Keanu Reeves has much to say about being a quiet person…
I hate when people ask me: “Why are you so quiet?” Because I am. That’s how I function. I don’t ask others, “Why do you talk so much?” It’s rude.
Do you often feel unwanted and lonely because you believe that “I don’t belong”?
Do you often feel left out in social circles?
Over time, anyone who constantly feels unwanted and experiences “not belonging” can start to feel depressed and disconnected. The heart senses the separation. A belief of “not belonging” can impact our ability to form close friendships or relationships with our spouse and loved ones.
We experience “not belonging” because we can’t seem to fit in. It may be that we are not comfortable in our own skin, to begin with. Or that we are afraid of being hurt because we hold the fear of rejection.
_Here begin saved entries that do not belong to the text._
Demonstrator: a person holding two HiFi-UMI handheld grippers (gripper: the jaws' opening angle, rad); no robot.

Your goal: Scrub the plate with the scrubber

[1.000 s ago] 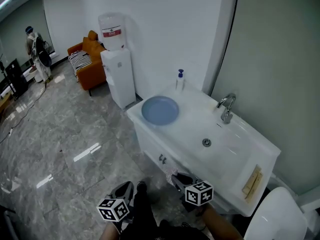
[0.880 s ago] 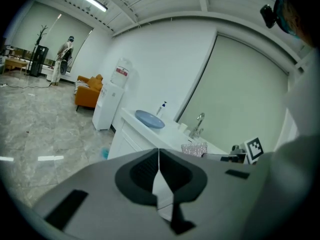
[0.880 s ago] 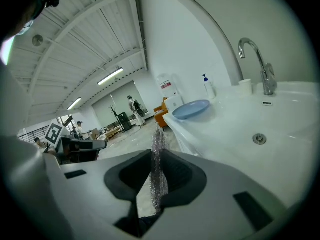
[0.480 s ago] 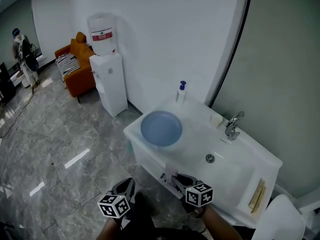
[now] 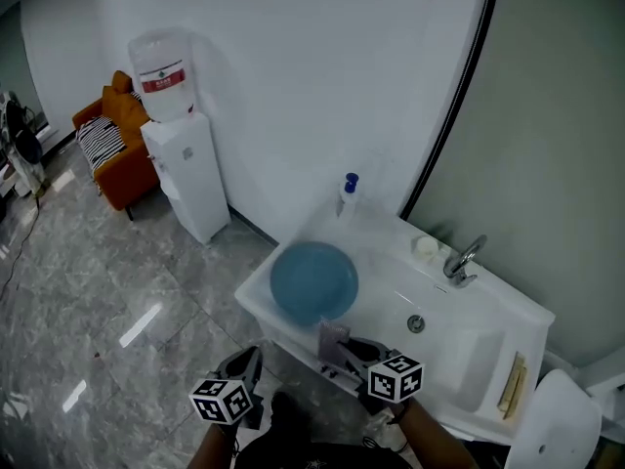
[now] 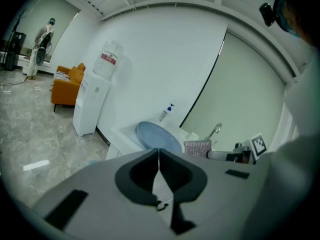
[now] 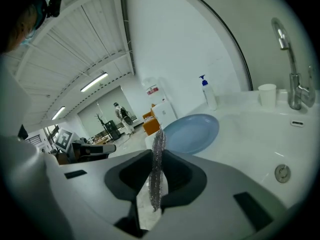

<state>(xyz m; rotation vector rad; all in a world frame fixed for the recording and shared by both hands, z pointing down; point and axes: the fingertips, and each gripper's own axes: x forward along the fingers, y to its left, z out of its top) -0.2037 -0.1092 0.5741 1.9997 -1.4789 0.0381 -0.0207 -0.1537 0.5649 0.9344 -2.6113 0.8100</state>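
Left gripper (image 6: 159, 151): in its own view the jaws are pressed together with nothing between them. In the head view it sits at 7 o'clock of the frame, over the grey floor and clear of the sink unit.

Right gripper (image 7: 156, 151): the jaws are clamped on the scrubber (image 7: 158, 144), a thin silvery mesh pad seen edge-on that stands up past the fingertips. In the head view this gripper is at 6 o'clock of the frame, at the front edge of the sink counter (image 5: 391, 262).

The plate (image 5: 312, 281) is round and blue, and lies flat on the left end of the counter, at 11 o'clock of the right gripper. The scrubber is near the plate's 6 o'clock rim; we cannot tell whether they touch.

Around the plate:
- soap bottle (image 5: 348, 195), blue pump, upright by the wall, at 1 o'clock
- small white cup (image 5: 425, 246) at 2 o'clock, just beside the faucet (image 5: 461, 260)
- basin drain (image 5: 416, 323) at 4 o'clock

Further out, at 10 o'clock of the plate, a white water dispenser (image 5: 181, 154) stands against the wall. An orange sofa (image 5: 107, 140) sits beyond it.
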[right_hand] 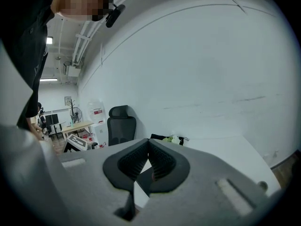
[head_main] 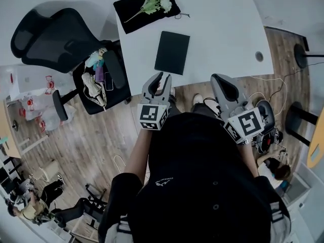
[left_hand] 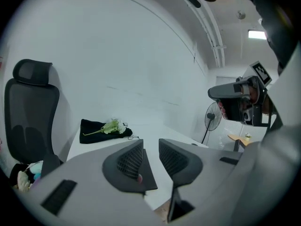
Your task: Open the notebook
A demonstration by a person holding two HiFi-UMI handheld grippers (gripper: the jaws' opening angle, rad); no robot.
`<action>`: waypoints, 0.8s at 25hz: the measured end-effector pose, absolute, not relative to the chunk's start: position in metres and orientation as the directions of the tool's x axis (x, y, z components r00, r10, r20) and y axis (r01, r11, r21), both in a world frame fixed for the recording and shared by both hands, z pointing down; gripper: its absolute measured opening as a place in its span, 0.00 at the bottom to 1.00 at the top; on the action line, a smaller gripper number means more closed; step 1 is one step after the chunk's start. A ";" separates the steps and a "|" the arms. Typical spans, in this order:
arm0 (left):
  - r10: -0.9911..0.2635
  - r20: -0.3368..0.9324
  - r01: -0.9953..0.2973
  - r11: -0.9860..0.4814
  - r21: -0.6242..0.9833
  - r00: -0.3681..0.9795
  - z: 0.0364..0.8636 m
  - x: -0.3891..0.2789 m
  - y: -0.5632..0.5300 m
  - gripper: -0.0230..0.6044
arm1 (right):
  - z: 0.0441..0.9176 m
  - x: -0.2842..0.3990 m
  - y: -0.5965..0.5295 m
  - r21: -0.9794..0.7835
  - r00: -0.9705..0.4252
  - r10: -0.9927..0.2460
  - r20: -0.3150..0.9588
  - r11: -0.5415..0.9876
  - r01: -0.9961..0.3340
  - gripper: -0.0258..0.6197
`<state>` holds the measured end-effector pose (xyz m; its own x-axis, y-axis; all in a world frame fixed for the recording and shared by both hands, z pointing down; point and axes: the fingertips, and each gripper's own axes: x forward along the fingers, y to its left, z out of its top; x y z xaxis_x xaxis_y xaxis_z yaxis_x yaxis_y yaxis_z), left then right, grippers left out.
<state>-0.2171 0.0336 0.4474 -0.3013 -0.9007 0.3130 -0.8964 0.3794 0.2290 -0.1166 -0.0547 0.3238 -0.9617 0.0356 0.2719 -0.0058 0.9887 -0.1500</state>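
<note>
Left gripper [head_main: 161,77]: jaws partly apart, nothing between them. Right gripper [head_main: 218,78]: jaws closed tip to tip, empty. Notebook [head_main: 172,52]: shut, flat on table [head_main: 223,29], just ahead of left gripper. Beyond: flowers [head_main: 157,1] on black cloth [head_main: 132,13].

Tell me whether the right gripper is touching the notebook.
Apart. The head view shows a strip of bare white table between the right gripper and the closed notebook.
</note>
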 end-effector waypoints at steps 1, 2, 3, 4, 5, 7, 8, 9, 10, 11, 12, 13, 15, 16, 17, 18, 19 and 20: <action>-0.902 0.322 -0.899 0.371 0.231 -0.289 0.453 -0.222 0.035 0.20 | 0.325 -0.120 -0.052 -0.148 -0.961 0.023 0.276 0.989 -0.019 0.04; -0.902 0.331 -0.902 0.363 0.234 -0.277 0.459 -0.227 0.037 0.20 | 0.326 -0.124 -0.049 -0.148 -0.960 0.010 0.280 0.988 -0.033 0.04; -0.902 0.341 -0.904 0.355 0.238 -0.264 0.465 -0.232 0.039 0.20 | 0.328 -0.128 -0.046 -0.149 -0.958 -0.002 0.285 0.988 -0.046 0.04; -0.902 0.349 -0.906 0.347 0.243 -0.252 0.471 -0.237 0.040 0.20 | 0.329 -0.132 -0.044 -0.150 -0.957 -0.012 0.291 0.987 -0.058 0.04; -0.903 0.357 -0.907 0.340 0.249 -0.241 0.476 -0.240 0.042 0.20 | 0.330 -0.134 -0.041 -0.150 -0.954 -0.023 0.297 0.986 -0.070 0.04; -0.901 0.374 -0.907 0.329 0.264 -0.218 0.487 -0.246 0.043 0.20 | 0.331 -0.138 -0.036 -0.149 -0.949 -0.041 0.311 0.985 -0.091 0.04; -0.900 0.383 -0.906 0.325 0.272 -0.208 0.492 -0.248 0.044 0.20 | 0.332 -0.139 -0.034 -0.149 -0.947 -0.050 0.318 0.984 -0.102 0.04; -0.898 0.394 -0.906 0.320 0.277 -0.197 0.498 -0.250 0.045 0.20 | 0.333 -0.140 -0.032 -0.149 -0.944 -0.058 0.324 0.982 -0.112 0.04; -0.895 0.406 -0.907 0.316 0.280 -0.187 0.505 -0.252 0.045 0.20 | 0.334 -0.141 -0.031 -0.149 -0.941 -0.067 0.330 0.981 -0.122 0.04; -0.891 0.418 -0.908 0.311 0.280 -0.177 0.512 -0.253 0.045 0.20 | 0.335 -0.142 -0.030 -0.147 -0.939 -0.076 0.336 0.980 -0.132 0.04; -0.888 0.429 -0.910 0.307 0.280 -0.168 0.519 -0.255 0.045 0.20 | 0.336 -0.143 -0.030 -0.145 -0.936 -0.085 0.342 0.979 -0.142 0.04; -0.884 0.439 -0.910 0.305 0.281 -0.160 0.525 -0.256 0.046 0.20 | 0.338 -0.144 -0.029 -0.143 -0.933 -0.094 0.348 0.978 -0.152 0.04; -0.877 0.457 -0.905 0.308 0.295 -0.149 0.537 -0.259 0.048 0.20 | 0.339 -0.144 -0.028 -0.143 -0.927 -0.108 0.359 0.975 -0.169 0.04; -0.873 0.466 -0.899 0.313 0.306 -0.146 0.542 -0.260 0.049 0.20 | 0.341 -0.143 -0.027 -0.144 -0.924 -0.114 0.364 0.974 -0.177 0.04; -0.869 0.473 -0.892 0.321 0.317 -0.144 0.547 -0.262 0.050 0.20 | 0.342 -0.143 -0.027 -0.145 -0.921 -0.119 0.370 0.972 -0.184 0.04; -0.865 0.481 -0.885 0.330 0.327 -0.145 0.552 -0.264 0.051 0.20 | 0.344 -0.143 -0.026 -0.146 -0.918 -0.124 0.377 0.971 -0.191 0.04; -0.860 0.488 -0.880 0.339 0.334 -0.146 0.557 -0.266 0.052 0.20 | 0.346 -0.143 -0.026 -0.146 -0.915 -0.127 0.384 0.970 -0.196 0.04; -0.856 0.496 -0.875 0.346 0.338 -0.147 0.562 -0.268 0.052 0.20 | 0.347 -0.144 -0.025 -0.146 -0.912 -0.130 0.390 0.969 -0.200 0.04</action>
<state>-0.2681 0.0521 0.5617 -0.1474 -0.8558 0.4959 -0.8753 0.3464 0.3376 -0.1444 -0.0254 0.3471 -0.9118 -0.1296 0.3895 -0.1999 0.9689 -0.1456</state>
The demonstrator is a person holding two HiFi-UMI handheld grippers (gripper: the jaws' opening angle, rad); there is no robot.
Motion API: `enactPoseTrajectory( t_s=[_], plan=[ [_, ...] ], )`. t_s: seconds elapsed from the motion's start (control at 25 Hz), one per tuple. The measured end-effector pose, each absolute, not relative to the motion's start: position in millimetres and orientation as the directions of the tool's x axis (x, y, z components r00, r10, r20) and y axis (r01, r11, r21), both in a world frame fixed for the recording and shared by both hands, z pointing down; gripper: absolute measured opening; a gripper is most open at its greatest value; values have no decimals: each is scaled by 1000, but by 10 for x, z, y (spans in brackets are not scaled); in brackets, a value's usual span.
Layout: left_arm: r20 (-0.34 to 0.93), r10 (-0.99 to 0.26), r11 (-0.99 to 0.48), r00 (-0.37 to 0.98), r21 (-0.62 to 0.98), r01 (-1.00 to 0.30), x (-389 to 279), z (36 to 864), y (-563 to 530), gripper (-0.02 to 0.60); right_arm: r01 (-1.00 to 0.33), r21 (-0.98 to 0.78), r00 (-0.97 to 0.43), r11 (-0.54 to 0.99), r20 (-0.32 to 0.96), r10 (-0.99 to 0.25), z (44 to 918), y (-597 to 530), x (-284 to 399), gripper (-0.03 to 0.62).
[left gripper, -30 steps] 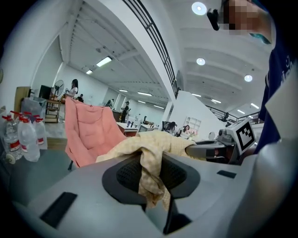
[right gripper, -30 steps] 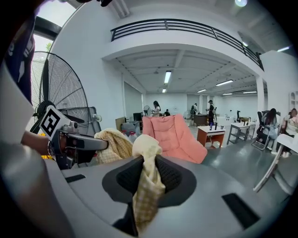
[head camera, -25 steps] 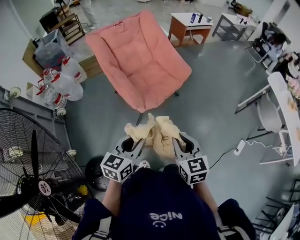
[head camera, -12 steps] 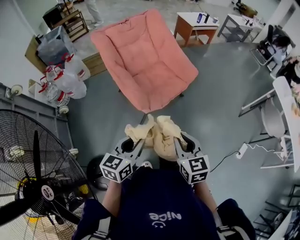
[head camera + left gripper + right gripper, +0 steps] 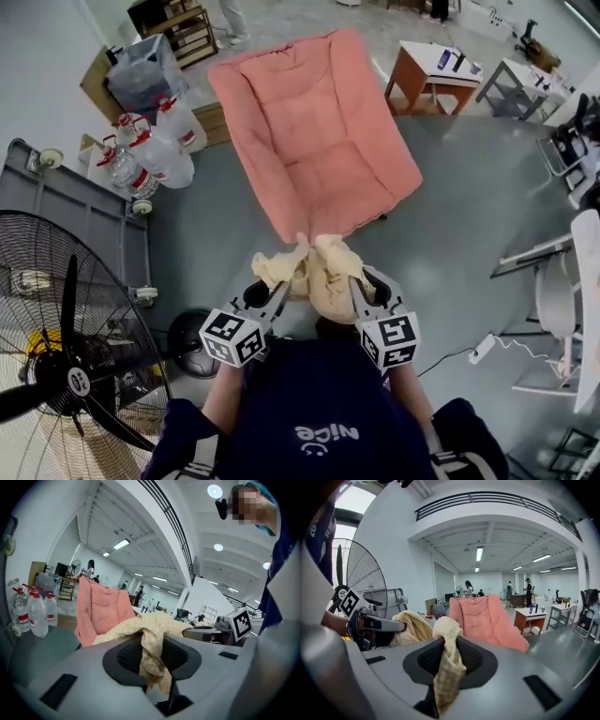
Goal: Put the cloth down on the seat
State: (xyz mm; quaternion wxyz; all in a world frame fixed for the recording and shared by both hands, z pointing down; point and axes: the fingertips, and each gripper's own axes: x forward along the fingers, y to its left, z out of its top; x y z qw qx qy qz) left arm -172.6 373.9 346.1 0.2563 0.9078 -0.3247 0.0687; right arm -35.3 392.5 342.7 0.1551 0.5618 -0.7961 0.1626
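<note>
Closer than a second ago, the pink padded folding chair has its front edge just beyond the crumpled yellow checked cloth. The left gripper and right gripper each clamp it; laying it on the seat remains.

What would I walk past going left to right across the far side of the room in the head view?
Water bottles → pink chair → wooden table.
</note>
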Motion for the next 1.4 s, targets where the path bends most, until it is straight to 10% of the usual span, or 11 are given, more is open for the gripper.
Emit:
enactPoseTrajectory(
  t_s=[1.4],
  plan=[
    [343, -617, -568, 708, 429, -702, -167, 3681, 2362, 109, -903, -116, -420, 414, 445, -791, 3568, 2433, 1141, 87]
  ],
)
The conviction that we are not wanted arises when we find out that friends are leaving us out from their social circles or are not asking us out.
Many of my clients who are spiritual seekers confess to feeling the same way. They feel like an “alien” on this planet especially when their beliefs, ideas and values differ from commonly held ones. Holding on to disconnection, they question what their purpose in life is.
Then, there are the introverts and empaths. Introverts need plenty of “me” space and alone time whereas empaths find it necessary to protect themselves. Within this group, those who keep to themselves excessively can also develop the belief of “being unwanted” especially where they have decided not to engage. They go through the constant conflict of not knowing what they want.
All these can contribute to the perception of “not belonging”.
We tend to pay little regard to any form of emotional neglect that we’ve experienced as a child. After all, it is not as if that we had faced a real survival threat. Nor were we physically abandoned or abused either. So it would seem unthinkable to even imagine that there can be any sort of trauma related to emotional neglect.
Therein lies where the problem is.
Because it did not cross our minds that a lack of self-esteem or our struggles with anxiety and mental health could be contributed by the emotional neglect that we had experienced when we were young, we don’t seek help or therapy for our issues. In fact, we usually perceive that seeking help from professionals as only warranted for major traumas. Sure, problems caused by emotional neglect may be less serious than say, a case of torture or abuse. However, emotional neglect can also cause problematic wounds when we bury them deep in our psyche.
So, here’s what I eventually discovered…
Emotional neglect can inflict invisible wounds, even in the absence of any physical signs of abuse.